::: Input records :::

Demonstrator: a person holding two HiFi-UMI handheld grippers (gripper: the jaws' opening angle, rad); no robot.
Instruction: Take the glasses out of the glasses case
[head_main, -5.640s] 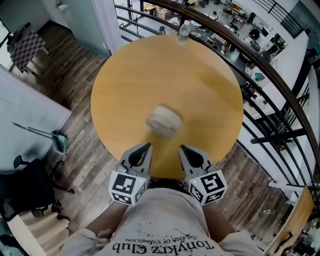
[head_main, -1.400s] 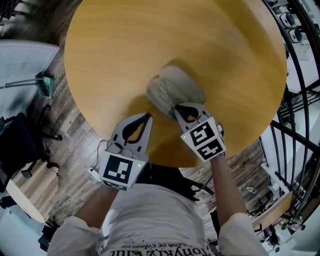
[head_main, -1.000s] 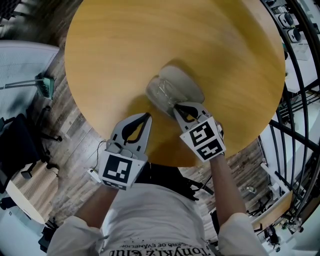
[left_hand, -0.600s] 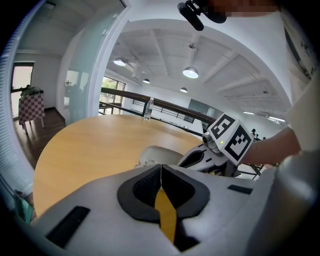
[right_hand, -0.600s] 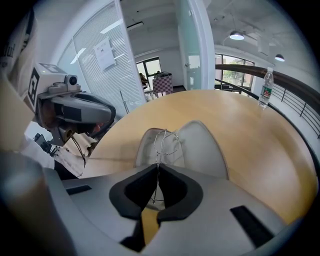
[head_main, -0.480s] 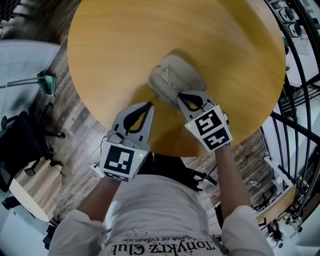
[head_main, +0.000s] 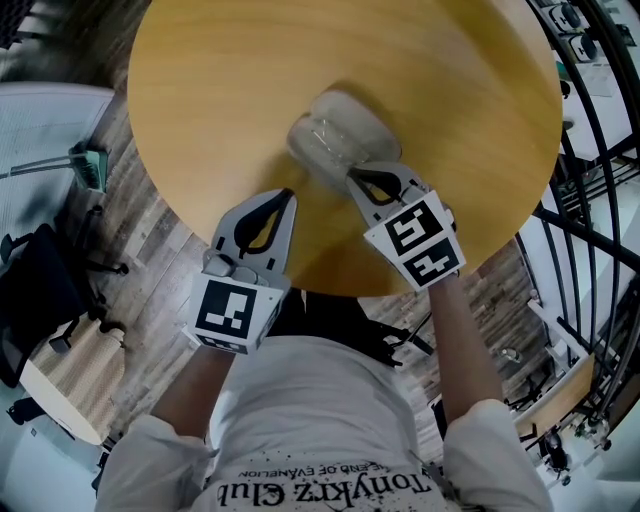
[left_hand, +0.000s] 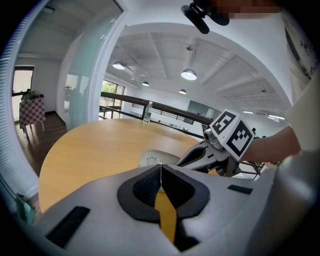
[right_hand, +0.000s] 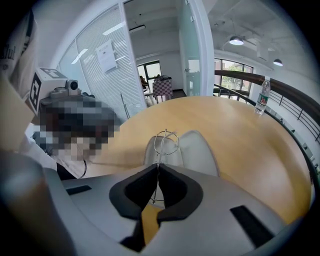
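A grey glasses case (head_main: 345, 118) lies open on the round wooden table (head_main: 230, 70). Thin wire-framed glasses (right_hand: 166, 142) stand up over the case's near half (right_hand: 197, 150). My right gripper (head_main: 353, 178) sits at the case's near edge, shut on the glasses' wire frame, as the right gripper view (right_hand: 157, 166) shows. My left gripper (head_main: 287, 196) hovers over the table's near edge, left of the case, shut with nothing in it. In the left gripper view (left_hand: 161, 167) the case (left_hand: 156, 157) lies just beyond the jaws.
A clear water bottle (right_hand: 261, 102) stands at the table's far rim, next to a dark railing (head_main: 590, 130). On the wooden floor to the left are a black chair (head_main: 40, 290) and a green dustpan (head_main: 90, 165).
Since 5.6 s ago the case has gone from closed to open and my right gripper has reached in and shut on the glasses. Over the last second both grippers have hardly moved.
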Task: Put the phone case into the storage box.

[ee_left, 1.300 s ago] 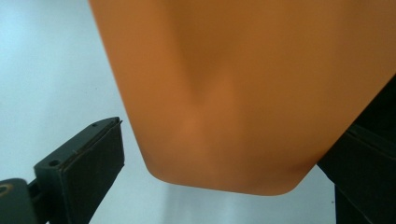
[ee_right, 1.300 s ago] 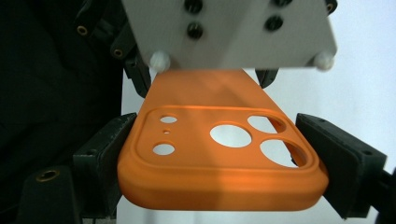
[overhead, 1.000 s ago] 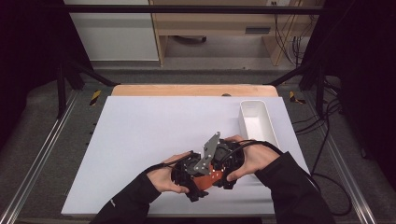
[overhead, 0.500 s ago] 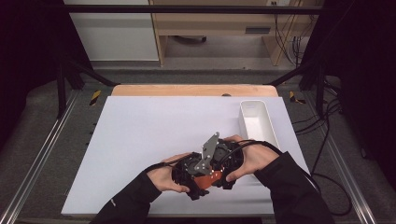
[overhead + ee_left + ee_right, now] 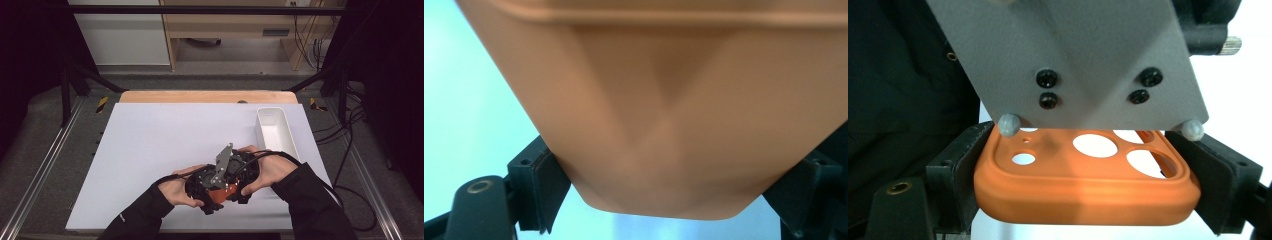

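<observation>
- Near the front edge of the white table, at about 6 o'clock in the high view, both hands meet around an orange phone case.
- Left hand comes in from 7 o'clock, holding the left gripper against the case's left side.
- Left gripper view: case sits blurred and very close between the two black jaws, one at 8 o'clock, one at 4 o'clock; jaws have just been closing in, left pad touching the case edge, right contact too dark to tell, so grip state cannot be told for sure.
- Right gripper sits just right of the left one, grey plate sticking up toward 12 o'clock.
- Right gripper view: jaws pinch the case by its two short sides, pads pressed tight on both; camera cutouts face up; the left gripper's grey plate is above at 12 o'clock.
- Right hand enters from 5 o'clock, dark sleeve, cable looping off right.
- White tray lies at 2 o'clock from the hands, near the table's right edge, well apart from the case.
</observation>
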Motion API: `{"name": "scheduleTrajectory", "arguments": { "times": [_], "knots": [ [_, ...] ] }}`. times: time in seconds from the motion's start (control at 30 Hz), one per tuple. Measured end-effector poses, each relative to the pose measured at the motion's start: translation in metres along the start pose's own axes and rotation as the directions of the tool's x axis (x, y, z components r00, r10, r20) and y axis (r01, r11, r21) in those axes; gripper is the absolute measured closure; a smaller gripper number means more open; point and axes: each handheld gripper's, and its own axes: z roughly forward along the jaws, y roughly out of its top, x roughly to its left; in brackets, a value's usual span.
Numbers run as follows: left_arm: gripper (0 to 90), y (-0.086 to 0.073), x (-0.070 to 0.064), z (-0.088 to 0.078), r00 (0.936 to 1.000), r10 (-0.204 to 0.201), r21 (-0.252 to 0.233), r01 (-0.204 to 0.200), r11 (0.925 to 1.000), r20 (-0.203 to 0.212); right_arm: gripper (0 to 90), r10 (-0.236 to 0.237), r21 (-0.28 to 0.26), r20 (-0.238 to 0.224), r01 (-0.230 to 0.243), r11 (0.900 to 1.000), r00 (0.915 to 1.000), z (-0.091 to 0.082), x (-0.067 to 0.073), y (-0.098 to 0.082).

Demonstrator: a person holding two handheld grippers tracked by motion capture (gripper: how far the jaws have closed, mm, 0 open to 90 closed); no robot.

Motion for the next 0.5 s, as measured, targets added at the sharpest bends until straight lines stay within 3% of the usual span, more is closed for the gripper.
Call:
{"name": "scheduleTrajectory", "arguments": {
  "times": [0.33, 0.5],
  "knots": [
    [15.6, -0.0021, 0.0015, -0.0012, 0.9999, -0.009, -0.026, 0.009, 0.9996, -0.012, 14.4, -0.004, -0.018, 0.025, 0.005, 1.000, 0.9997, -0.0007, -0.0002, -0.0004],
    [15.6, -0.0053, 0.0021, -0.0032, 0.9997, -0.020, -0.036, 0.019, 0.9992, -0.015, 7.8, 0.004, -0.057, 0.037, -0.002, 0.998, 0.9993, -0.0044, -0.0002, -0.0025]
  ]
}}
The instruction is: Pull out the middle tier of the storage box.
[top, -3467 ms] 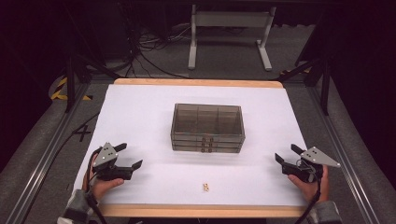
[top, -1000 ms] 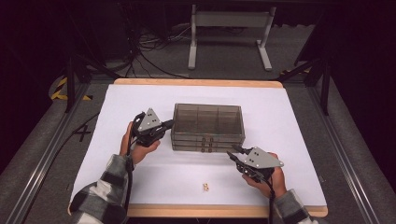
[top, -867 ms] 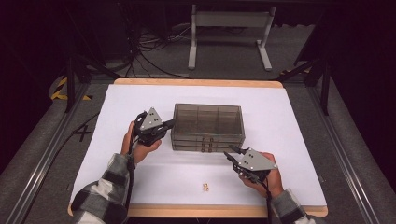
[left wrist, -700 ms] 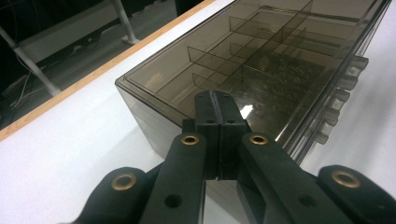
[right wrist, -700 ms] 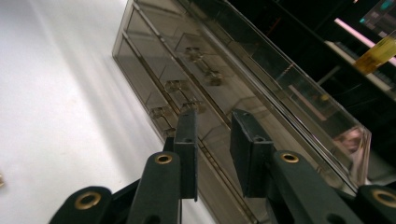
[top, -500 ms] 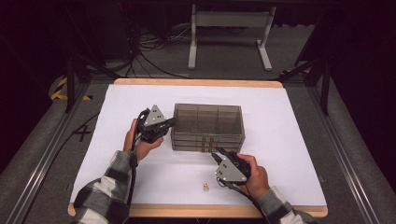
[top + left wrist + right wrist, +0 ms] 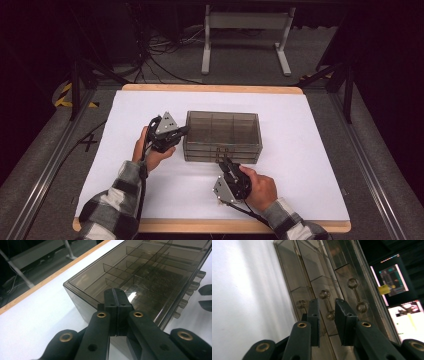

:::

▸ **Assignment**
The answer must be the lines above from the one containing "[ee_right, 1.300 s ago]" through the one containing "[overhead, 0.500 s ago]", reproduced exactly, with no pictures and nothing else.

▸ **The completed task**
[ee_right, 1.300 s ago] 
[overhead, 1.000 s ago] 
[overhead, 0.500 s ago] 

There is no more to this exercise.